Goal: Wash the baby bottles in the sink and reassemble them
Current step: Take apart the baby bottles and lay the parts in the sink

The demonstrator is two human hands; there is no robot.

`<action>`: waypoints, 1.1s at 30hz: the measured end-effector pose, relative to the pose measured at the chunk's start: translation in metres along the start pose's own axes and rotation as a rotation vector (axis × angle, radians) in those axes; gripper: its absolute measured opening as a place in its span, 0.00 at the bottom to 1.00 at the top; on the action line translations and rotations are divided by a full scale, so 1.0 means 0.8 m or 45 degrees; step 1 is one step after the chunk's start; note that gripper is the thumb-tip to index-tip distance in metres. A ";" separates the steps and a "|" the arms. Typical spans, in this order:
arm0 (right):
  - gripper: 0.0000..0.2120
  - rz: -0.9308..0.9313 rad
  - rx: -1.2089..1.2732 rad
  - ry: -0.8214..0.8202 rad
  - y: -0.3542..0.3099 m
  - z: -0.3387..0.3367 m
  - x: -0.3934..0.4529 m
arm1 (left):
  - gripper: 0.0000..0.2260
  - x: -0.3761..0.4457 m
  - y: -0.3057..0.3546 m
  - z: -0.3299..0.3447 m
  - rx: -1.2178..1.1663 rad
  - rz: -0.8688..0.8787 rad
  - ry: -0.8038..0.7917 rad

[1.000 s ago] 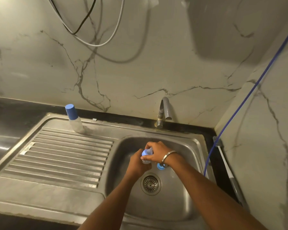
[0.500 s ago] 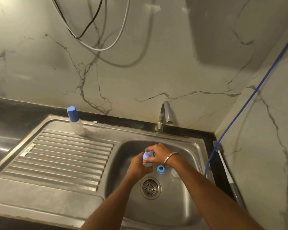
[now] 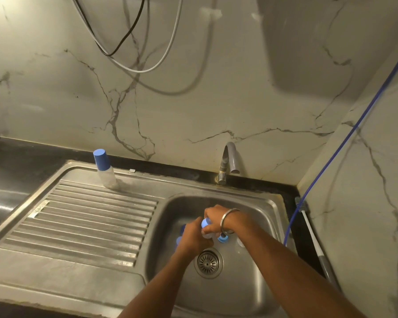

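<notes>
Steel sink basin [image 3: 257, 283] holds both hands just above the drain [image 3: 208, 262]. Reaching in from the lower right, the right hand [image 3: 216, 218] curls its fingers over the blue cap of a small baby bottle [image 3: 205, 228], wrist bent and bangled. From below, the left hand [image 3: 193, 236] wraps the bottle's clear body. A blue ring [image 3: 222, 238] lies beside the drain, right of the hands. Far left of the drain, a capped second bottle [image 3: 105, 169] stands upright on the drainboard.

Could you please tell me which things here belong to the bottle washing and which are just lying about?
In use: bottle held by both hands, blue ring in sink, capped bottle on drainer, tap, bottle brush.
Lying about: blue cord, hanging cables.
</notes>
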State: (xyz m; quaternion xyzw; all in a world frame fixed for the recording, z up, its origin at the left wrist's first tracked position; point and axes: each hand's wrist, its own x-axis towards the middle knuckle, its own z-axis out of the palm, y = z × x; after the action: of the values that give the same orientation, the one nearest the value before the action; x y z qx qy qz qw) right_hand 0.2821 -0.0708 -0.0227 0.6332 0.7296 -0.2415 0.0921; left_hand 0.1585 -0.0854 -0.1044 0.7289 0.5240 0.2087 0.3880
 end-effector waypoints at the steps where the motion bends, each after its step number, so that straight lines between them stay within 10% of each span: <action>1: 0.17 -0.031 -0.010 0.001 0.000 0.000 0.000 | 0.16 0.000 -0.001 0.000 -0.006 0.005 0.009; 20: 0.22 -0.176 0.038 0.044 0.018 -0.001 -0.010 | 0.31 0.008 -0.013 -0.012 -0.172 0.116 -0.156; 33: 0.19 0.302 1.123 0.635 0.001 0.052 0.015 | 0.25 -0.002 0.049 0.003 -0.651 0.041 0.281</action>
State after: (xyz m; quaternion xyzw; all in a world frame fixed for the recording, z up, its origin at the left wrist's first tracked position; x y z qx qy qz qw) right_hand 0.2732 -0.0795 -0.0641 0.7283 0.4814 -0.3556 -0.3336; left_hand 0.1832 -0.0939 -0.0752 0.5883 0.4819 0.4185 0.4965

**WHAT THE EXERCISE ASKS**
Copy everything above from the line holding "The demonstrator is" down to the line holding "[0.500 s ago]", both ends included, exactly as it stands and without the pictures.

**WRITTEN REPLY**
The demonstrator is two human hands; there is no robot.

`<action>`: waypoints, 1.1s at 30hz: the measured end-effector pose, relative to the pose measured at the chunk's start: translation in metres along the start pose's own axes and rotation as a rotation vector (axis × angle, radians) in those axes; gripper: its absolute measured opening as a place in its span, 0.00 at the bottom to 1.00 at the top; on the action line translations and rotations are divided by a full scale, so 1.0 means 0.8 m or 45 degrees; step 1 is one step after the chunk's start; note that gripper is the thumb-tip to index-tip distance in metres. A ";" separates the steps and a "|" the arms. Typical spans, in this order:
arm0 (right):
  - gripper: 0.0000..0.2120
  - rz: -0.9308..0.9313 rad
  - rx: -1.2089..1.2732 rad
  - ry: -0.8214..0.8202 rad
  - y: -0.3542..0.3099 m
  - z: -0.3387..0.3367 m
  - x: -0.3934..0.4529 m
arm1 (left):
  - gripper: 0.0000..0.2260
  - x: -0.3761..0.4457 m
  - y: -0.3057..0.3546 m
  - z: -0.3299..0.3447 m
  - rx: -1.2178..1.1663 rad
  - rz: -0.8688..0.8787 rad
  - ry: -0.8038..0.7917 rad

[1.000 s ago] 
[0.500 s ago] 

At this stage, the exercise is finished.